Finding that immune cells are infiltrating into the same areas of the brain that have heated up would be a stunning finding that would garner much attention. Time will tell, but it’s possible that before the year is out Younger could have validated the neuroinflammation present in ME/CFS, showed how it’s different or similar to other diseases and identified a potential cause for it.

(9) NIH ME/CFS Research Center Application

Younger, like others, will be applying for an ME/CFS research center grant, perhaps in tandem with another group. (It looks like research groups will be merging together to apply for these grants.) Younger brings some real assets to bear: he’s a young researcher – the NIH is probably going to like that – with a strong and expanding research program. He’s shown he can get NIH grants and grants from disease groups. He isn’t affiliated with any ME/CFS research group and it’ll be interesting to see who he hooks up with.

(10) A Video Every Other Week

Other research groups might take note. Regularly creating short videos is an excellent way to keep the ME/CFS and FM patient communities informed and engaged in their work. Not only do they help Younger gain support but they also help him find participants for his studies. Sign up to follow Younger and his work here.

Other Studies

Younger has more going on:

  • Younger-VI.jpg

    Daily Immune Monitoring ME/CFS Study – Working off his big multi-year NIH grant Younger’s daily immune monitoring study will determine what parts of the immune system are making ME/CFS patients crash. His last daily immune monitoring study suggested that leptin could be driving the whole shebang in ME/CFS.

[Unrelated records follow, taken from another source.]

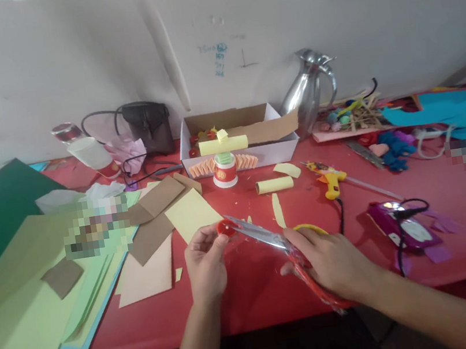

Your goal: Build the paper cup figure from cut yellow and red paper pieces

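My left hand (205, 260) pinches a small red round piece (225, 228), perhaps a cap, near the table's middle. Red-handled scissors (264, 235) are gripped in my right hand (331, 259), their blades pointing left with the tips touching or just over the red piece. Beyond my hands stands a paper-cup figure (224, 173), red and white, with pleated orange strips at its sides and a yellow paper roll across its top. A second yellow paper roll (274, 185) lies to its right, among curved yellow paper scraps.
Coloured paper sheets (15, 300) are stacked at left, with brown cards (161, 197) beside them. At the back are a white box (243, 158), a dark bag (149, 128) and a metal jug (306, 93). A yellow glue gun (331, 180) and corded purple box (402, 225) lie right.
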### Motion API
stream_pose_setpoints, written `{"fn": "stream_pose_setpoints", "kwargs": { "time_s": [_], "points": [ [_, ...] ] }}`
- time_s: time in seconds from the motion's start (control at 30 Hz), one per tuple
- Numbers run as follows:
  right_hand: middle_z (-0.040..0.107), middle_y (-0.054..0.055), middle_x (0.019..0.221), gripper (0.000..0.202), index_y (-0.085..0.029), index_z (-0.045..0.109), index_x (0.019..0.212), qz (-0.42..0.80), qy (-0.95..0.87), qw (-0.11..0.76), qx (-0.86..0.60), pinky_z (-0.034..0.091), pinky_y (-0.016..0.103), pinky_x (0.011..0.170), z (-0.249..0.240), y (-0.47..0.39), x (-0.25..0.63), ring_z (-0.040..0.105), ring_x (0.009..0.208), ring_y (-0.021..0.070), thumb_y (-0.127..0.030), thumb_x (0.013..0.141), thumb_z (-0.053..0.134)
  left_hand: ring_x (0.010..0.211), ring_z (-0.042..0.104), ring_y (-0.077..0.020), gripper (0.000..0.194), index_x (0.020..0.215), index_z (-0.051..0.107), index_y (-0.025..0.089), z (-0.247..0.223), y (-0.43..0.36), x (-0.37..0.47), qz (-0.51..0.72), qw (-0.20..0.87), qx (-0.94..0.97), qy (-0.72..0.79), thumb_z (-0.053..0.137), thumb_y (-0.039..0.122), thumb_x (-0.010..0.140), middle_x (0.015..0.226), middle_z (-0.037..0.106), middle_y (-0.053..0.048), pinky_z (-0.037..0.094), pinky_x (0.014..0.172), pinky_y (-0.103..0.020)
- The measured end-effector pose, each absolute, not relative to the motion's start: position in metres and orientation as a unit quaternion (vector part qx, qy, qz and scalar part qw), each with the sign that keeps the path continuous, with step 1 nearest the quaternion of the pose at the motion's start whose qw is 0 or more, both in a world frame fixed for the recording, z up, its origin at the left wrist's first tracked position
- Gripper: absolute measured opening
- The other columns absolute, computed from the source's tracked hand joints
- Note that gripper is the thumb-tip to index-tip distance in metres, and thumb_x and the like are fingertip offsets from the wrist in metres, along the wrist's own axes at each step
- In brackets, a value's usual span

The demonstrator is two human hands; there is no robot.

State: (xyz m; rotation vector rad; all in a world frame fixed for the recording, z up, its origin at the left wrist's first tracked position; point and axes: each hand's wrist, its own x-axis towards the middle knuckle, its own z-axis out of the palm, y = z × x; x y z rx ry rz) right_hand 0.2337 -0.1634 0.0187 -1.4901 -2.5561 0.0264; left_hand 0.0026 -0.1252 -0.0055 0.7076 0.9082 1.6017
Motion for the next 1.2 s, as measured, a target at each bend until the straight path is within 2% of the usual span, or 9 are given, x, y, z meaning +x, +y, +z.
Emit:
{"fn": "stream_pose_setpoints", "kwargs": {
  "time_s": [0.13, 0.3, 0.43, 0.53, 0.63, 0.77, 0.9, 1.0, 1.2],
  "points": [
    [0.068, 0.011, 0.09, 0.044, -0.012, 0.051, 0.124, -0.023, -0.865, 0.061, -0.497, 0.046, 0.034, 0.057, 0.018, -0.162, 0.233, 0.068, 0.074, 0.0271, -0.047, 0.098, 0.046, 0.069, 0.07, -0.0151, 0.023, 0.078, 0.073, 0.017, -0.005, -0.125, 0.002, 0.676, 0.543, 0.301, 0.396, 0.087, 0.025, 0.061, 0.076, 0.075, -0.003, 0.06, 0.071, -0.028],
    [0.071, 0.014, 0.089, 0.04, -0.011, 0.053, 0.124, -0.036, -0.875, 0.013, -0.482, 0.046, 0.032, 0.058, 0.028, -0.154, 0.237, 0.069, 0.075, 0.027, -0.04, 0.099, 0.045, 0.068, 0.07, -0.0158, 0.021, 0.077, 0.073, 0.017, -0.005, -0.123, 0.002, 0.663, 0.542, 0.312, 0.412, 0.086, 0.027, 0.064, 0.074, 0.074, -0.003, 0.059, 0.071, -0.028],
    [0.073, 0.013, 0.091, 0.033, -0.013, 0.057, 0.12, 0.01, -0.877, -0.005, -0.48, 0.047, 0.032, 0.059, 0.038, -0.152, 0.245, 0.071, 0.074, 0.0271, -0.033, 0.095, 0.054, 0.062, 0.068, -0.0143, 0.022, 0.076, 0.071, 0.017, -0.003, -0.121, 0.001, 0.65, 0.557, 0.312, 0.412, 0.086, 0.028, 0.063, 0.07, 0.072, -0.001, 0.058, 0.067, -0.028],
    [0.074, 0.009, 0.086, 0.028, -0.016, 0.058, 0.117, 0.089, -0.86, 0.02, -0.502, 0.048, 0.03, 0.06, 0.041, -0.155, 0.245, 0.072, 0.071, 0.025, -0.034, 0.095, 0.054, 0.059, 0.066, -0.0135, 0.024, 0.076, 0.07, 0.016, 0.001, -0.12, 0.002, 0.638, 0.567, 0.317, 0.414, 0.085, 0.03, 0.064, 0.067, 0.07, -0.001, 0.056, 0.064, -0.026],
    [0.075, 0.007, 0.082, 0.032, -0.017, 0.059, 0.115, 0.161, -0.831, 0.072, -0.527, 0.049, 0.028, 0.061, 0.04, -0.159, 0.236, 0.073, 0.072, 0.0234, -0.042, 0.097, 0.05, 0.062, 0.064, -0.0117, 0.024, 0.084, 0.069, 0.016, 0.004, -0.12, 0.008, 0.651, 0.52, 0.335, 0.44, 0.08, 0.032, 0.071, 0.073, 0.07, -0.001, 0.053, 0.065, -0.024],
    [0.075, 0.008, 0.084, 0.037, -0.018, 0.058, 0.117, 0.145, -0.811, 0.121, -0.554, 0.049, 0.03, 0.061, 0.033, -0.165, 0.217, 0.074, 0.075, 0.026, -0.049, 0.096, 0.051, 0.074, 0.064, -0.0125, 0.025, 0.096, 0.066, 0.02, 0.004, -0.122, 0.02, 0.631, 0.448, 0.387, 0.501, 0.075, 0.031, 0.076, 0.085, 0.069, -0.001, 0.049, 0.066, -0.022],
    [0.073, 0.005, 0.079, 0.033, -0.02, 0.056, 0.113, 0.131, -0.8, 0.13, -0.571, 0.044, 0.029, 0.055, 0.028, -0.172, 0.204, 0.073, 0.066, 0.0247, -0.048, 0.098, 0.049, 0.071, 0.057, -0.0118, 0.015, 0.092, 0.065, 0.019, 0.002, -0.123, 0.023, 0.616, 0.374, 0.455, 0.523, 0.062, 0.033, 0.087, 0.082, 0.064, 0.0, 0.045, 0.065, -0.022],
    [0.072, 0.005, 0.08, 0.032, -0.02, 0.055, 0.109, 0.131, -0.799, 0.134, -0.571, 0.042, 0.029, 0.054, 0.027, -0.176, 0.201, 0.072, 0.067, 0.0246, -0.049, 0.097, 0.049, 0.067, 0.052, -0.012, 0.01, 0.086, 0.061, 0.02, 0.003, -0.124, 0.019, 0.598, 0.315, 0.509, 0.533, 0.06, 0.029, 0.088, 0.076, 0.06, 0.001, 0.041, 0.064, -0.022],
    [0.072, 0.006, 0.087, 0.036, -0.021, 0.053, 0.109, 0.115, -0.801, 0.126, -0.574, 0.04, 0.029, 0.054, 0.03, -0.178, 0.2, 0.071, 0.069, 0.0246, -0.053, 0.094, 0.053, 0.061, 0.043, -0.0122, 0.013, 0.082, 0.06, 0.02, 0.004, -0.125, 0.014, 0.567, 0.276, 0.547, 0.55, 0.055, 0.028, 0.091, 0.069, 0.052, 0.003, 0.035, 0.06, -0.023]
  ]
}}
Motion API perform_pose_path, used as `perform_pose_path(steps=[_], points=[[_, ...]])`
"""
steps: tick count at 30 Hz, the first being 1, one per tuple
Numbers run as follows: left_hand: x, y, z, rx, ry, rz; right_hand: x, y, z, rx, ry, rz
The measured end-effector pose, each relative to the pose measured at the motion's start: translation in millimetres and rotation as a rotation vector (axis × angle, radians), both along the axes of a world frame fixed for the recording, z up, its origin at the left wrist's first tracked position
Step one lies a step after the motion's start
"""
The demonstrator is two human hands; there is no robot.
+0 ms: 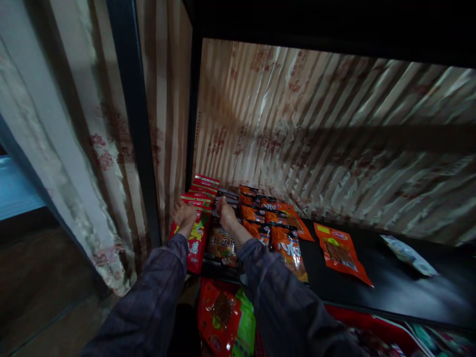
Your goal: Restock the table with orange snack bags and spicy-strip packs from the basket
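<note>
A stack of red snack bags (194, 248) with green and yellow print stands in the shelf's left corner. My left hand (185, 216) is at the left edge of the front red bag, its fingers curled round that edge. Just right of the red bags, my right hand (226, 213) is over the black potato-snack bags (221, 243), thumb up and fingers apart, palm turned toward the red bags. Its fingertips are dim, and I see nothing held in it. Orange-and-black snack bags (288, 248) lie in overlapping rows right of my right forearm.
Farther right on the black shelf (334, 292) lie a flat orange packet (340, 250) and a pale packet (409, 255). Crinkled patterned sheeting (282, 129) lines the back. A black post (136, 114) stands left. Below are red and green packages (223, 317).
</note>
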State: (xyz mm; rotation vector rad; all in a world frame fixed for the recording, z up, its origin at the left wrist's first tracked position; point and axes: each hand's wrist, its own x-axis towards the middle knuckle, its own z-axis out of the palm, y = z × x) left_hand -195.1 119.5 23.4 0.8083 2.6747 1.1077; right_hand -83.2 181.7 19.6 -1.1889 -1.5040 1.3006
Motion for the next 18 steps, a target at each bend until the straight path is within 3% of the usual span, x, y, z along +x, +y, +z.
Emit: perform_pose_path(steps=[2,6,13,18], points=[[-3,7,-0.9,-0.003,-0.012,0.011,-8,6,-5.4,-0.051,0.067,-0.015],[-7,19,-2.5,-0.013,-0.031,0.023,-18,14,-11.8,-0.005,0.103,0.002],[-10,28,-5.5,-0.027,-0.047,0.013,-27,30,-10.5,-0.126,0.315,-0.061],[-11,29,-6.1,-0.033,-0.043,-0.004,-27,36,-11.9,-0.096,0.358,0.027]])
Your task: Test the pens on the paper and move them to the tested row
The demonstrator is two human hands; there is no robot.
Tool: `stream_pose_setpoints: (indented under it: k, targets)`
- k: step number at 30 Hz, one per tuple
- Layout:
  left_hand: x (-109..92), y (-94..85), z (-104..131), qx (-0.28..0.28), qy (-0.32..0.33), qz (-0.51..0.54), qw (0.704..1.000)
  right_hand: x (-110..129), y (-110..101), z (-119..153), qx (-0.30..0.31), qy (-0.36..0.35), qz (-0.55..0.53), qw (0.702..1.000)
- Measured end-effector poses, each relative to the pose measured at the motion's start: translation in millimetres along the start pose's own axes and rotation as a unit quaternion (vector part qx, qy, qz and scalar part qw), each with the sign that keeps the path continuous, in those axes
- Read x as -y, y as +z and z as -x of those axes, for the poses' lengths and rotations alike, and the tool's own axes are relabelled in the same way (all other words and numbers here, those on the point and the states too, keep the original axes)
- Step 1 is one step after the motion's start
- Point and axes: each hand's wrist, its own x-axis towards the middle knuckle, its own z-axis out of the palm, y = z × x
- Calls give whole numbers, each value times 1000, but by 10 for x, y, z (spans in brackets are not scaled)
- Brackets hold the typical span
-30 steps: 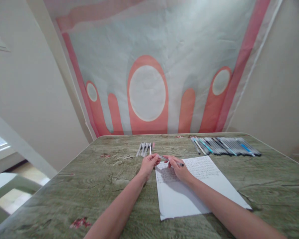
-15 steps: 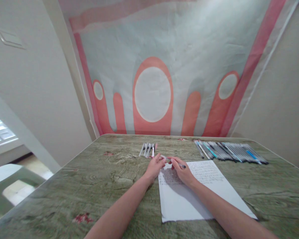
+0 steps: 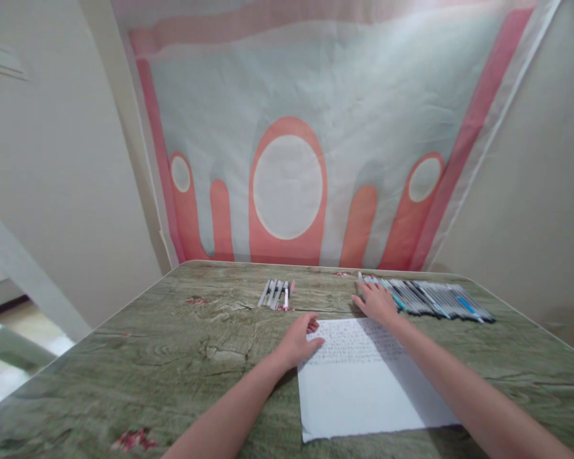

  • Daily Immune Monitoring Gulf War Illness (GWI) Study – Ditto with this study.
  • Botanicals GWI Study – vets will take a variety of botanicals to see if they help with their fatigue, pain and other symptoms.
  • Fibromyalgia Low Dose Naltrexone Plus Study – study attempts to find who benefits most from LDN and other possible microglial inhibitors.
  • Effects of Opioid Painkillers – brain scans are being used to determine opioids’ effects on the brain.